This story was updated Feb. 15 at 9:16 a.m.
The Justice Department is sending out more than $200 million to help some states and the District of Columbia administer “red-flag laws” and other crisis-intervention programs as part of the landmark bipartisan gun legislation passed by Congress over the summer, officials said Tuesday.
Some of the $231 million in funding announced Tuesday, the fifth anniversary of the deadly school shooting in Parkland, Florida, will also go to crisis-intervention court proceedings and other gun-violence reduction programs. Some $7.5 million in funding will be sent to Georgia’s Criminal Justice Coordinating Council.
“CJCC plans to use this amount to support multiple initiatives including law enforcement, prosecution and courts at the state level as well as crime reduction projects at the local level,” according to the grant description provided by the Justice Department. “Georgia may also use this grant to support community-based violence intervention and prevention programs throughout the state.”
Red-flag laws, also known as extreme risk protection orders, are intended to temporarily remove guns from people with potentially violent behavior and prevent them from hurting themselves or others. Nineteen states and the District of Columbia have red-flag laws.
Red-flag laws have been touted by President Joe Biden and others as a powerful tool to stop gun violence before it happens. But an Associated Press analysis found they are often underused even as shootings and gun deaths soar around the U.S. That can be due to a lack of awareness or reluctance to enforce the laws.
The suspect in a mass shooting targeting an LGBT nightclub in Colorado Springs, Colorado, in November, for example, had allegedly threatened his mother with a homemade bomb a year and a half earlier, but there’s no public record that police or relatives tried to trigger Colorado’s law.
The laws differ by state, but they generally allow people like family members or law enforcement to petition a court for an order removing weapons, for up to a year. Some critics fear they could be used to wrongly curtail Second Amendment rights.

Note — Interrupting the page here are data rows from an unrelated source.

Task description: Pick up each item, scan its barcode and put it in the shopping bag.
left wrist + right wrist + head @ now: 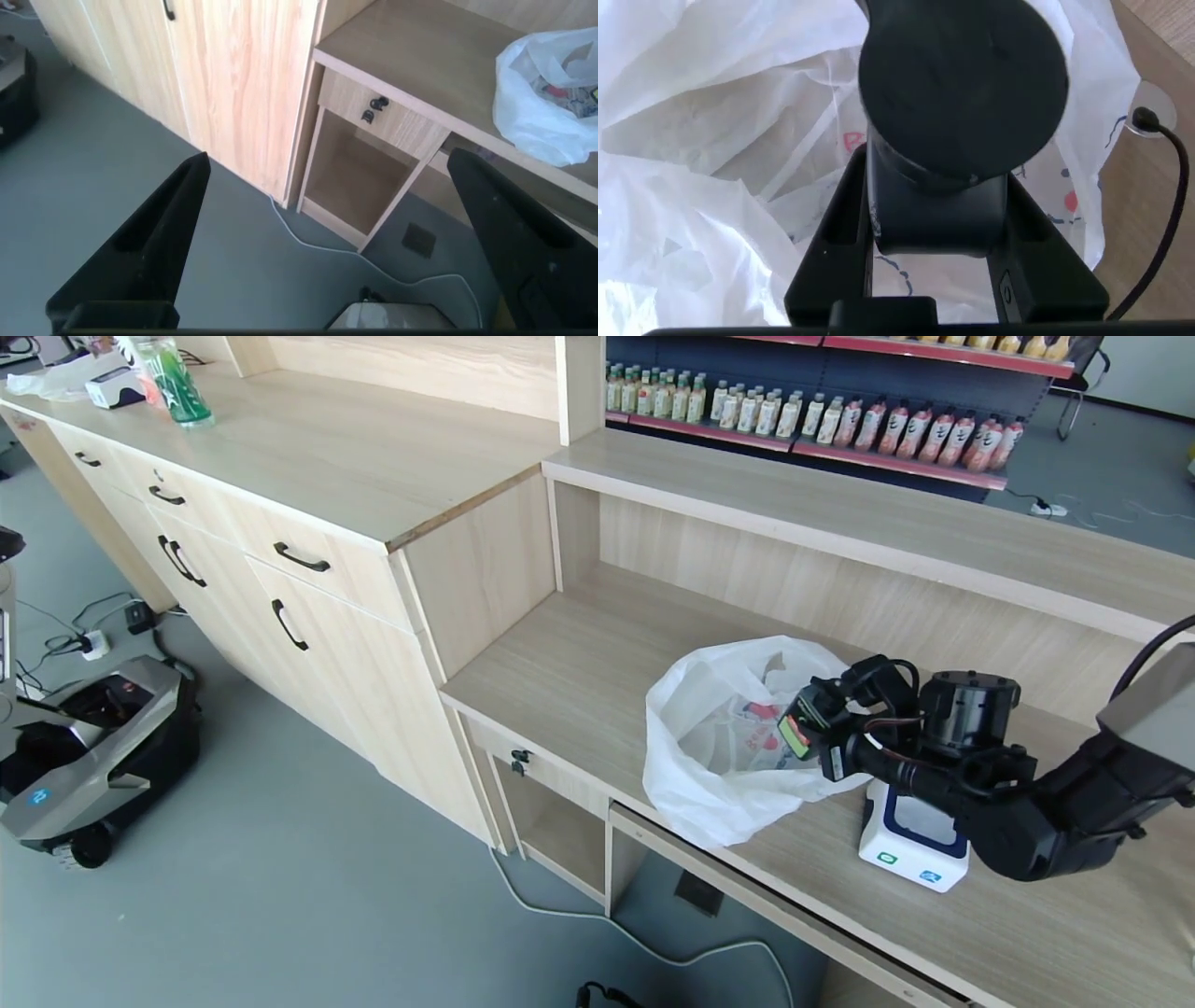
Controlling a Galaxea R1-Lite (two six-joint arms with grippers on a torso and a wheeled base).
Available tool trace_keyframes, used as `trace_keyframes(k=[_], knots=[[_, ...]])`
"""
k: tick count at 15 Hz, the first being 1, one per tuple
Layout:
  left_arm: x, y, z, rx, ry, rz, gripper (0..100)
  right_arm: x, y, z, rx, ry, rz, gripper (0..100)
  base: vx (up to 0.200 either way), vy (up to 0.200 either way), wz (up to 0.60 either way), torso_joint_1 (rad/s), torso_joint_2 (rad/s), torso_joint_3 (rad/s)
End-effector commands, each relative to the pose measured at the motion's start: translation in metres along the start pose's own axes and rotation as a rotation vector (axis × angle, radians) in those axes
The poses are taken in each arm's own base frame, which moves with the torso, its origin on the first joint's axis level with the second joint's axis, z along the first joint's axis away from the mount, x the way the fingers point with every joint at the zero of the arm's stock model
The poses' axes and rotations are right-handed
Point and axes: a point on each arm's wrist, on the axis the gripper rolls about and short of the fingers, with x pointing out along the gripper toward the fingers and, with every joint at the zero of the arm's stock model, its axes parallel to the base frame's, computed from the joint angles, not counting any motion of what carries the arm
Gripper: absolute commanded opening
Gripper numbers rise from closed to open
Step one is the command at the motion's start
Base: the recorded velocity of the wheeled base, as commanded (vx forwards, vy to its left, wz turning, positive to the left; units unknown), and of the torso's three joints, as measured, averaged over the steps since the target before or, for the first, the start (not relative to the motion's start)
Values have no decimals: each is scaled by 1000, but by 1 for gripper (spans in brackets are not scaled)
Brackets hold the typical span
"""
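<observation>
**Hidden or unclear**
- My right gripper is clamped on a dark item, with both fingers pressed against its sides.
- In the right wrist view the item's broad round top covers my fingertips, so I cannot see the contact itself.
- I cannot tell what kind of item it is. In the head view a green and red patch shows at the gripper's front end, and I cannot say whether it belongs to the item.
- The item hangs at the mouth of the shopping bag, at the bag's 3 o'clock rim in the head view. I cannot tell whether it touches the plastic.
- Something with red print lies inside the bag. Folds of the plastic hide most of it, so I could not identify it.
- The scanner is a white box with a blue frame on the counter. It sits at 4 o'clock from the bag, just beside it. My right arm crosses in front and hides its upper part.

**Left side**
- My left gripper has its fingers spread wide with nothing between them. It hangs above the grey floor in front of the counter.
- Beyond it is a drawer with a small lock, and below that an open compartment.
- The left wrist view cuts the bag off at the frame edge.

**Surroundings**
- A black cable runs along the counter just beside the bag.
- A green bottle stands on the higher cabinet top at 11 o'clock, well apart from the bag.
- A shelf of bottles stands at 1 o'clock behind the counter's back ledge.
</observation>
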Motion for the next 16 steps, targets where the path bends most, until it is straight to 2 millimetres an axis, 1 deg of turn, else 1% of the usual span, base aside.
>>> trace_keyframes(k=[1,5,11,12,14,16], knots=[[0,0,0,0,-1,0,100,9,3,-12,2,29,9,0,0,0,0,0,0,0],[0,0,0,0,-1,0,100,14,-2,-21,7,47,-5,0,0,0,0,0,0,0],[0,0,0,0,-1,0,100,19,-2,-24,8,51,-3,0,0,0,0,0,0,0],[0,0,0,0,-1,0,100,20,-2,-25,8,53,-3,100,0,0,0,0,0,0],[0,0,0,0,-1,0,100,20,-2,-24,17,48,-5,100,0,0,0,0,0,0],[0,0,0,0,-1,0,100,17,-3,-15,28,24,-7,100,0,0,0,0,0,0]])
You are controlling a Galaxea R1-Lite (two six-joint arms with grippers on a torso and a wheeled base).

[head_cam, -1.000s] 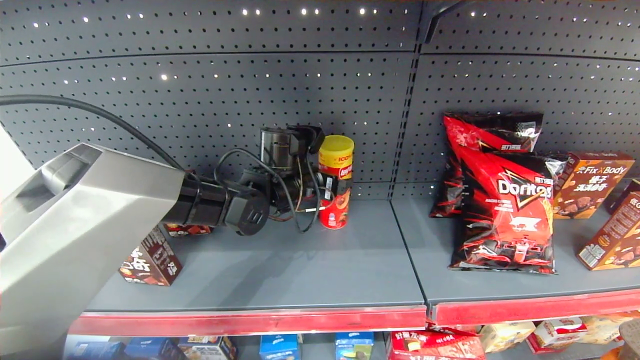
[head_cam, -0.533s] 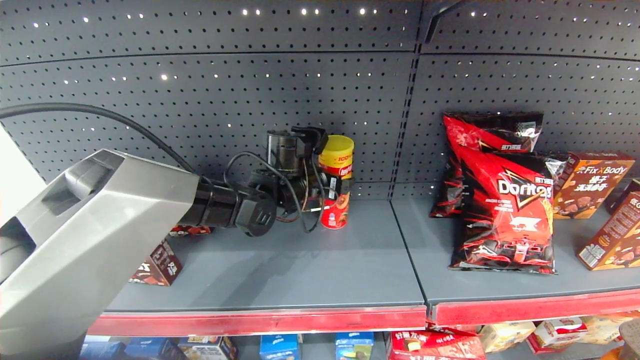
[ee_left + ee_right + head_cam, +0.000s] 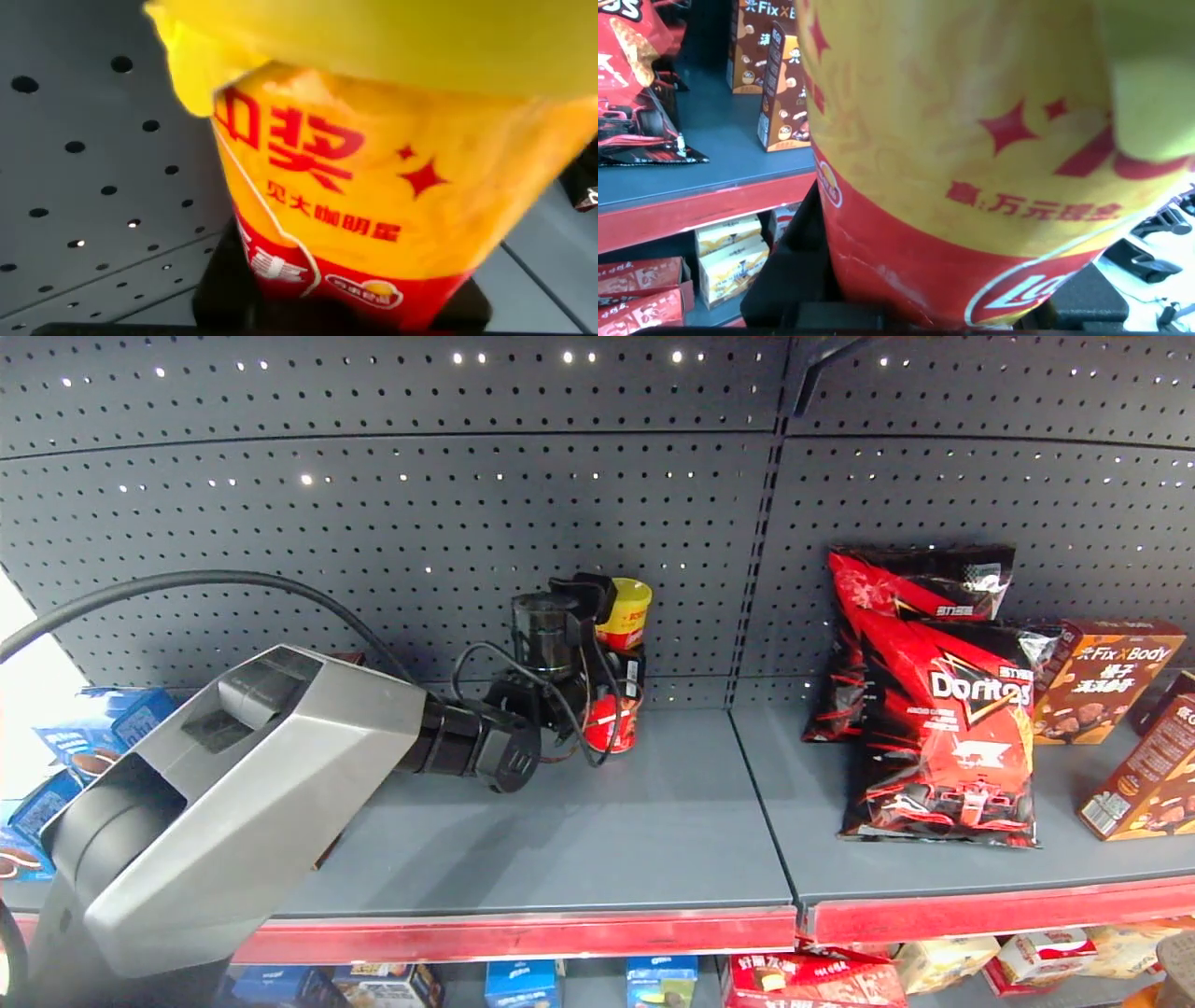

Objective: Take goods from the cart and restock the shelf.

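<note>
A chips can (image 3: pixel 626 608) with a yellow lid and a red foot stands at the back of the grey shelf (image 3: pixel 579 840), close to the pegboard. My left gripper (image 3: pixel 620 663) is shut on its middle, with the arm coming in from the left. The left wrist view shows the same can (image 3: pixel 374 187) close up, yellow above and red below. In the right wrist view a second yellow and red chips can (image 3: pixel 971 140) sits right in front of the camera, held in my right gripper, in front of the shelf's right end.
Two red and black chip bags (image 3: pixel 943 728) stand on the right shelf bay, with brown snack boxes (image 3: pixel 1102 681) beyond them. Blue cookie boxes (image 3: pixel 84 728) are at the far left. A red lip (image 3: pixel 513 933) edges the shelf front. Lower shelves hold more boxes.
My left arm has pushed farther in toward the pegboard, carrying the can back and slightly left. The blue boxes at the far left have come into sight behind the arm.
</note>
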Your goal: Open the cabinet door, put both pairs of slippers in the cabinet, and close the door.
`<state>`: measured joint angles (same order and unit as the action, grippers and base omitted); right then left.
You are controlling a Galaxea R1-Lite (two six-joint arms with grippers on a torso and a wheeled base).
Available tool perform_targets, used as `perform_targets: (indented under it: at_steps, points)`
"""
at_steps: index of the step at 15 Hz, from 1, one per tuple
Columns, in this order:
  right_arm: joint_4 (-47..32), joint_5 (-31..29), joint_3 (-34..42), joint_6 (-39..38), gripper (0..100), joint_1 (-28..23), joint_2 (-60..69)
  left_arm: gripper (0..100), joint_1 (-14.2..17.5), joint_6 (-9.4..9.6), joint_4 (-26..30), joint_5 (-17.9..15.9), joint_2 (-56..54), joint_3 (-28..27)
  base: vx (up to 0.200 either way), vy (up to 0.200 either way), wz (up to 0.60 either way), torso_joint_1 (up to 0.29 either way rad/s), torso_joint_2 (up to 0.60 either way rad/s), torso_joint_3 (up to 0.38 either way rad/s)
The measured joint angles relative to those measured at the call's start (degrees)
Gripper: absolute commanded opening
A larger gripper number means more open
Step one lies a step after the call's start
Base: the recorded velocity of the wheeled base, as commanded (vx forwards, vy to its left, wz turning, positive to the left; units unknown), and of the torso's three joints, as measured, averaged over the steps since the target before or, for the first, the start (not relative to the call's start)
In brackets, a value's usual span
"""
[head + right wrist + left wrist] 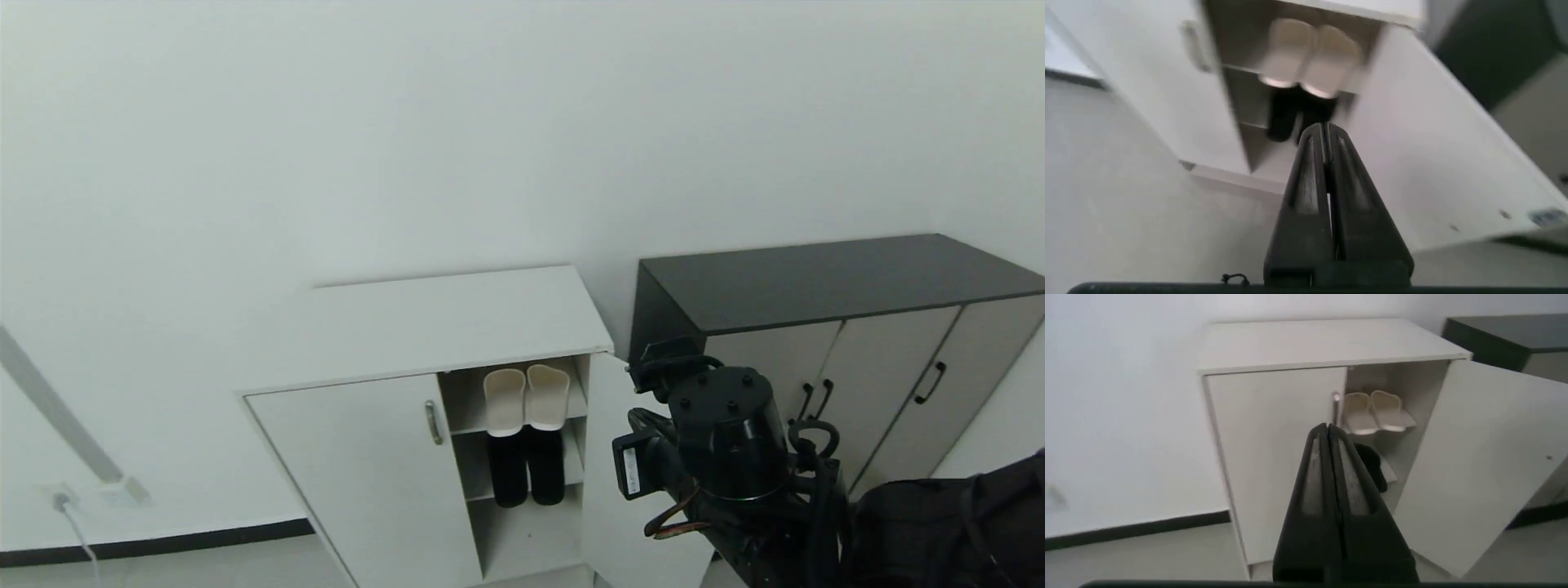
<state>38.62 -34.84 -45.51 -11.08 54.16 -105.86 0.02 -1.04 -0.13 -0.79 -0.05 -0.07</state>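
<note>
- Cabinet (441,318): white, against the wall; left door (367,482) closed, right door (608,523) swung open.
- Dark cabinet (833,282): stands just right of it, doors closed.
- Beige slippers (526,400): on the upper shelf, side by side.
- Black slippers (526,465): on the shelf directly below the beige pair.
- Left gripper (1328,429): fingers together, empty, facing the cabinet.
- Right gripper (1328,126): fingers together, empty, beside the open door.

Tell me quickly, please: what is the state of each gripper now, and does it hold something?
Left gripper: shut, holding nothing.
Right gripper: shut, holding nothing.
</note>
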Motion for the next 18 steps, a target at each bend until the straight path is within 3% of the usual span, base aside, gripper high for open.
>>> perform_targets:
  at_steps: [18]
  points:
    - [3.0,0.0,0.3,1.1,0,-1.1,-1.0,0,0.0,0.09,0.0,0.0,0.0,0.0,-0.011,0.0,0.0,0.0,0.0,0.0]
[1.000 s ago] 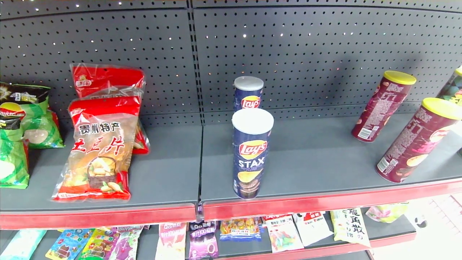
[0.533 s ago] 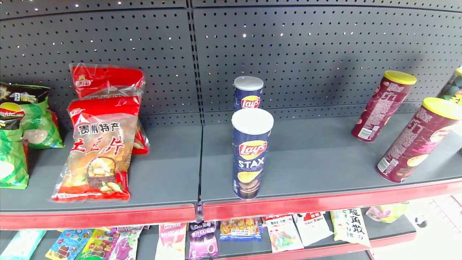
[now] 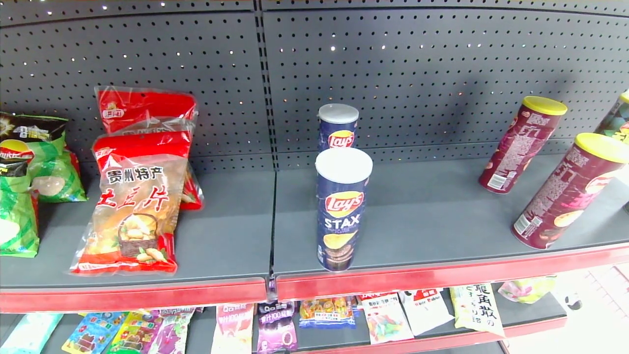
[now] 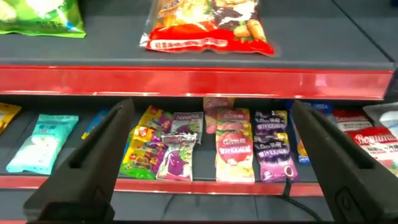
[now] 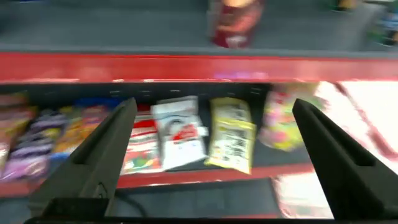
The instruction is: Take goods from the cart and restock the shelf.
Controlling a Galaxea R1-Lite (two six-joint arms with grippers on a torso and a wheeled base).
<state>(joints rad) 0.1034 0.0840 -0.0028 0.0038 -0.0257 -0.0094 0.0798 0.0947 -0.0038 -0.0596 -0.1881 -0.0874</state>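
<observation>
Spread and empty, your left claw (image 4: 211, 106) sits below the shelf lip (image 4: 186, 81) under the red bag (image 4: 208, 25), your right claw (image 5: 214, 102) under the maroon can (image 5: 235, 25).

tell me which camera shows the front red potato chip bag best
Head view: the front red bag shows whole, leaning back on the shelf. The left wrist view catches just its lower part; the right wrist view faces a maroon can farther along.
</observation>
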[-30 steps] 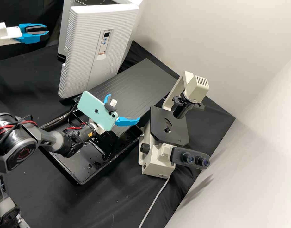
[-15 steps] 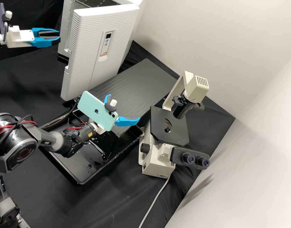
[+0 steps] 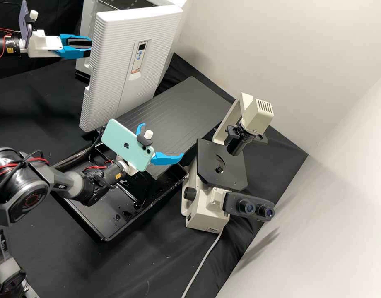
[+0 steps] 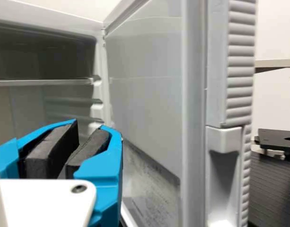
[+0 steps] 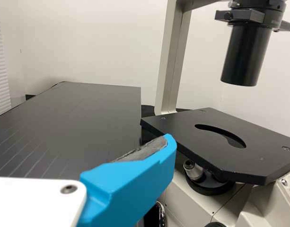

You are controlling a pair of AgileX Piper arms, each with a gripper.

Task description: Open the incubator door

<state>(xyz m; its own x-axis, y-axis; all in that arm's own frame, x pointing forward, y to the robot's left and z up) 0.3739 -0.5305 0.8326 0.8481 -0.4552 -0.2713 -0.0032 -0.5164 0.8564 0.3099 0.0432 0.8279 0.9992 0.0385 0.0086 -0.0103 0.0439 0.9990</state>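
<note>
Closed left tool (image 3: pixel 88 44) is pointing behind the incubator door (image 3: pixel 109 66), crooked pushing possibly scraping it; open right tool (image 3: pixel 162 140) is hovering.

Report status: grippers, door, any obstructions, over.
Incubator door standing open. Left gripper shut, beside its free edge. Right gripper open, microscope close ahead. Nothing seen between left gripper and door.

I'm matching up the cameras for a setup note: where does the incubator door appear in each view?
High view: the incubator door stands open at upper left, ribbed front towards the camera.
Left wrist view: its inner panel and grip recess are beyond the left end effector.
Right wrist view: its ribbed front appears as a narrow white strip beside the black grooved board.
Shared landmark: that grooved board.
</note>
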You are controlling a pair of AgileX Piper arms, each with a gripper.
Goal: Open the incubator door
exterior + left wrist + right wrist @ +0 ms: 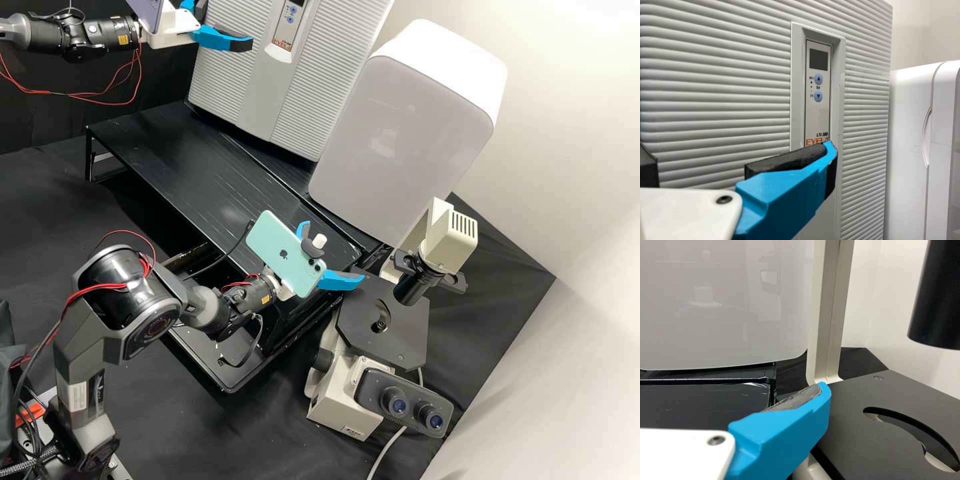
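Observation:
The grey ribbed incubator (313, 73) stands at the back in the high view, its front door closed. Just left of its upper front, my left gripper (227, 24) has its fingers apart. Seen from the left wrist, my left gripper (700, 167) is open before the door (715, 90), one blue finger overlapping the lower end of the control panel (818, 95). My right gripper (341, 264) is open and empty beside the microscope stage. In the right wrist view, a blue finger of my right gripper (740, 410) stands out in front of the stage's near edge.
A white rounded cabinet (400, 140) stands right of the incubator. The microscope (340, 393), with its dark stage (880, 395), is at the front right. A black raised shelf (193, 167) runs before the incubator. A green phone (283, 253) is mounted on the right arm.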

The Justice Department said the program has checks in place to ensure due process.
The funding is part of the $1.4 billion from the legislation provided to the Justice Department over five years for gun violence prevention measures.
The legislation passed in June was the widest-ranging gun violence bill in decades. It toughened requirements for young people who seek to buy guns, denied firearms for more domestic abusers, and bolstered funding for mental health programs and schools.
Attorney General Merrick Garland said the funding will “help protect children, families, and communities across the country from senseless acts of gun violence.”